昼過ぎには快晴になり、静岡あたりを出発したと思われる個体群が、 やってくる。 これは岬に来る頃には既に高度200m前後になっていて、 裸眼では頭上を通過するのを見付けるのすら至難だ。 双眼鏡でやっと見分けられるくらいの高度を、 30羽以上の群が一つ、二つと通りすぎてゆく。 一つが通りすぎたら次の群が山の端に現れる感じで、 双眼鏡を眼から離す暇が無く(私の視力でも裸眼では発見できない)、けっこう疲れる。

サシバに混じって、チゴハヤブサが時折やってくる。 4-5羽ほどみかけたように思う。 サシバよりもひとまわり小さく、ハヤブサとハリオアマツバメの 中間のような外観。 時折電撃的な空中運動でトンボを捕り、そのまま空中で食べつつ こちらは特に気流を気にするでもなく、 まっすぐ圧倒的な速度で鳥羽方面に飛び去るのであった。

サシバはこのあと、紀伊半島を渡って四国に入り、九州から 西南諸島をつなぎ、台湾を経由してフィリピンまで行くのだ。 チゴハヤブサに至っては、マレー半島を南下し、インド方面まで行くらしいが、 実際のところは良く判っていないのだという。 この先で彼等を待ち受ける旅の前途と幾多の困難を思い、 柄にもなく彼等の旅の無事を祈る私だった。

この岬から渡る鳥は猛禽だけではない。 小鳥も渡る。 夏鳥として日本にやってくる小鳥は多い。 猛禽なんて、襲って来る者もほとんど居ないし、 上昇気流で高度を稼いで、あとは滑空していけばいいわけで、 天気待ちなど難しい要素はあるものの、 小鳥に比べれば気楽である。 あるいは、ハヤブサ類の圧倒的速度と体力をもってすれば、 数十キロの海峡など無いのと同じだ。

だが、小鳥の海越えは勝負である。 海の上に出てしまえば、身を隠すものは何も無い。 圧倒的な速度と運動能力の差を埋めるものは、運と数だけだ。

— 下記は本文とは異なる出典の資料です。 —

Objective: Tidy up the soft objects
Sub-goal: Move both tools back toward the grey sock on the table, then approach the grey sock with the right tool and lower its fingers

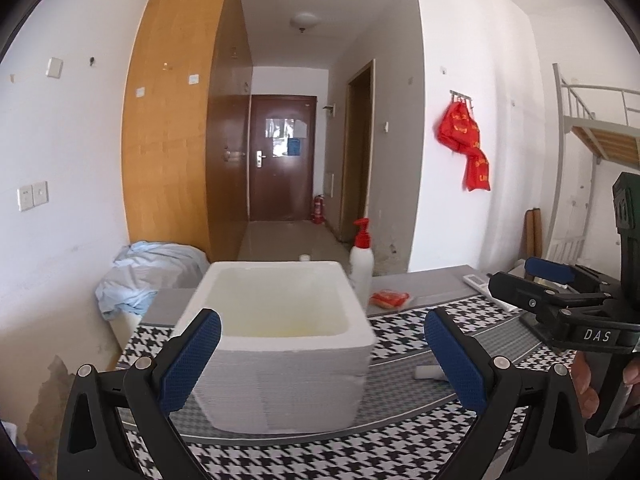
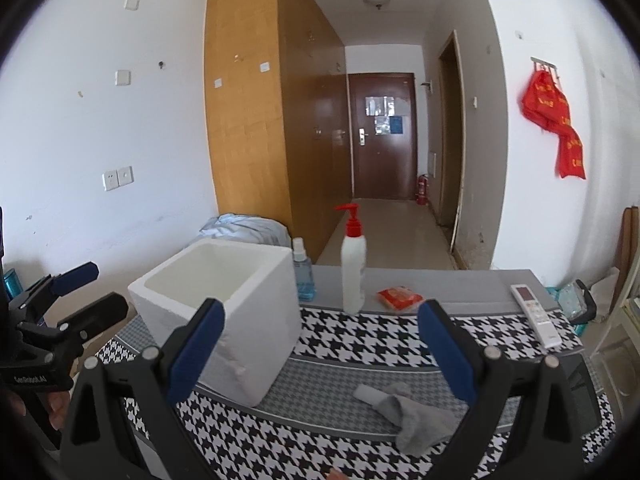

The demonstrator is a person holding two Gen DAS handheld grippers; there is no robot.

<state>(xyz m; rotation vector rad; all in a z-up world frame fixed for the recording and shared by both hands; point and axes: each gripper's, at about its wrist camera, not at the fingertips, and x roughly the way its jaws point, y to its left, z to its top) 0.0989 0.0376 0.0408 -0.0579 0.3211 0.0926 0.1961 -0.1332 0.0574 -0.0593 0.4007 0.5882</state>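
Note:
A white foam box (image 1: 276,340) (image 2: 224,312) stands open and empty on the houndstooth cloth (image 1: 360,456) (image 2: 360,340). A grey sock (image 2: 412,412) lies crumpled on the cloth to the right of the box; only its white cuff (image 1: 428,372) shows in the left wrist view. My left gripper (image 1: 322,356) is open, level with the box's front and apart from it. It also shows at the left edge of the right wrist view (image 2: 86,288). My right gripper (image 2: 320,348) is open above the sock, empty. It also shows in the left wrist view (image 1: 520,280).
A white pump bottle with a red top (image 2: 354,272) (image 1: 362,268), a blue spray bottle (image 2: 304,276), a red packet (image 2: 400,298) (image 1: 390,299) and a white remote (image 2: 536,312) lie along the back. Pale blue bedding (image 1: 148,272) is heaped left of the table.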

岬の一番先端、伊良湖水道の中途にある 神島まで一番近い、まさにその地点で 我々は飛び出す小鳥の群を待ってみた。 とはいえ、まさかBBCの動物ドキュメンタリでもあるまいし、 そう都合よく待ってるところから飛び出すわけないよ。 「やっぱさっさと港まで行くかな」とか言った途端、 ヒヨドリの大群が背後の薮から飛び出した!

飛び出した群は、ザァっという羽音を残してすぐに薮に戻った。 そして少しずつ飛び出す距離は増えるものの、 何度も飛び出しては薮に戻るという行動を繰り返す。 やはり相当の決心が必要なのだろう。 やがて、まっすぐに向かいの島に向かって飛び出した。

群は、飛び出したらすぐに海面すれすれに高度を下げ、 離散集合をくりかえしつつ沖合いに向かって一目散に飛んで行く。 正面の太陽の日差しは強烈で、コーワの88mmでないとすぐ見分けられなくなる。 これが彼等の作戦だ。

ミズナギドリやカモメに混じり、波間に見える多数のケシ粒のようなものが ヒヨドリの群だ。

何故そのような作戦をとる必要があるのか? つまり後ろの山から見てる奴が居るということだ。 海面スレスレを飛べば多少発見されにくくなるし、 見付かっても上空からの急降下をある程度封じることができる。 誰が急降下してくるのかは、言うまでもあるまい。

船付き場からは、他にセキレイが渡るのも見られた。 こちらはヒヨドリに比べるとやけにサバサバしており、 4-5羽でも一切躊躇することなく元気に鳴きながら平然と渡って行く。 そして出発したらどんどん高度をとる。

秋の伊良湖岬とは、 あらゆる種類の渡り鳥が集中し、捕食と被食の終り無き相克が集約された、 稀に見る地点なのである。